The issue then becomes stark: either the United States extends full and continuous military protection to the entire area, assuming the costs and risks, or the Iranian message prevails. And the message is clear: be careful whom you align with, even in light of the Abraham Accords, because it is far from certain that you will truly be protected.
Ultimately, the idea of neutralizing Iran through devastation risks producing the opposite effect: expanding the conflict, radicalizing regional positions, and strengthening antagonistic alliances.
This war is also triggering an energy crisis that goes well beyond the Strait of Hormuz. Qatar has closed one of its main gas liquefaction facilities. Significant increases in energy prices are expected.
This conflict appears to be based on the concept of resilience. How long will the United States and Israel be able to maintain pressure, considering also ammunition limits? And will the Iranian population rally around the flag, or will minority uprisings be triggered?
We are speaking of a proud people, an empire for three thousand years, with a philosophy of martyrdom (Ashura) and a society that has resisted economic strangulation since 1979.
It would be shortsighted to dismiss all this as mere propaganda. It is a cultural structure that generates a very high threshold for collective suffering and merges with the national pride of a people who perceive themselves — not entirely without reason — as heirs to one of the world’s oldest civilizations.
All this makes betting on an internal collapse of Iran not impossible, but rather risky.
Meanwhile, in Europe, the war in Ukraine to the east and a Middle East in flames would have potentially catastrophic energy and economic consequences, and we are not particularly known for our capacity to endure hardship.

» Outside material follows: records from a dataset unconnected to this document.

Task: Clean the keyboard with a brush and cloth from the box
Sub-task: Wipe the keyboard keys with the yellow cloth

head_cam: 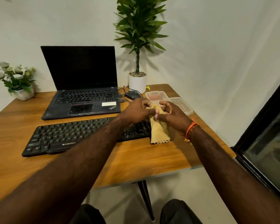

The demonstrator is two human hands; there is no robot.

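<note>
One keyboard point(87, 135) on tabletop point(136, 159), long axis left-right. One cloth point(159, 133) hanging downward, pinched by left hand point(136, 113) and right hand point(172, 114). One box point(155, 95), far right.

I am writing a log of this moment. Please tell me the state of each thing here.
Laptop: lid open, screen dark.
Box: open, lid beside it.
Cloth: held by both hands, hanging down.
Keyboard: flat on table.
Left hand: gripping cloth.
Right hand: gripping cloth.

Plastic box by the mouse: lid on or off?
Off. The box sits open, its clear lid lying flat on the table beside it.
</note>
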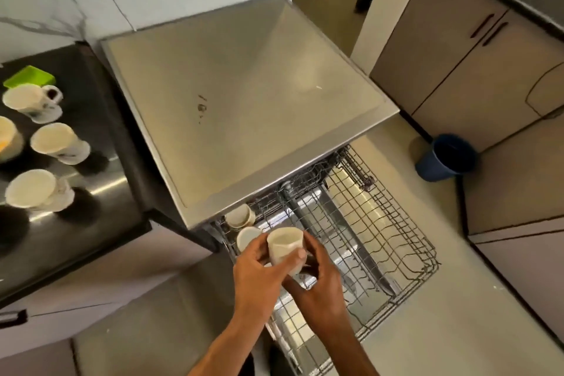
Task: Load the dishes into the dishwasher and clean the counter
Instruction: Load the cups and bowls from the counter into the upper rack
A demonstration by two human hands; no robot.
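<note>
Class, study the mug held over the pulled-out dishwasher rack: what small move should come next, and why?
Probably lower the mug into the free spot on the rack beside the two mugs already there. Both the left hand and right hand grip it just above the wires, and more mugs wait on the counter.

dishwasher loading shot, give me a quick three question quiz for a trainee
1. True or false: both hands hold the cup over the rack.
2. How many cups already sit in the rack? A) none B) two C) five
3. Fill in: the bucket on the floor is ____.

Key:
1. True: the left hand and right hand both grip it.
2. B: one cup and another, at the rack's left edge.
3. Blue.
</note>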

If this war has become a war of attrition, then the initiative has been lost, because Tehran is not the United States’ primary enemy nor its most formidable adversary. This war could produce a partial winner: Israel, which might obtain a disengagement between Iran and the Palestinians — though that link was already severely compromised. But at what cost? The risk of Iran rising as the Islamic nation that repelled the “Great Satan” and becoming a regional reference point.
The question therefore arises: what is the strategic and tactical rationale of this attack? Experts offer no clear answer.
Everyone else loses. By this I mean the systemic nature of the conflict: global energy risk, religious radicalization — including new waves of terrorism — strengthening of the anti-Western axis, erosion of European stability. Above all, the United States risks seeing the perception of its hegemonic role diminished in practice. Iran is not a peer-scale actor for the U.S., and the cost in terms of arsenal deployment could prove critical in other theaters, especially the Indo-Pacific.
It bears repeating: strategic victory over Iran can only be achieved through regime change or fragmentation. Conversely, for Iran and its regime, survival is sufficient to claim victory.
If one question remains open, it is this: does a realistic path toward regime change truly exist under current conditions? Or is the entire operation moving within an unresolved contradiction between political ambition and systemic limits?
Moving from tactics to strategy means remembering that in war it is not enough to destroy: one must know what will be built afterward. And on this point, at present, the answers seem worryingly absent — not helped by the U.S. track record in previous Middle Eastern interventions.
As Clausewitz taught, destruction is the means; the political outcome is the end. And the two almost never coincide automatically.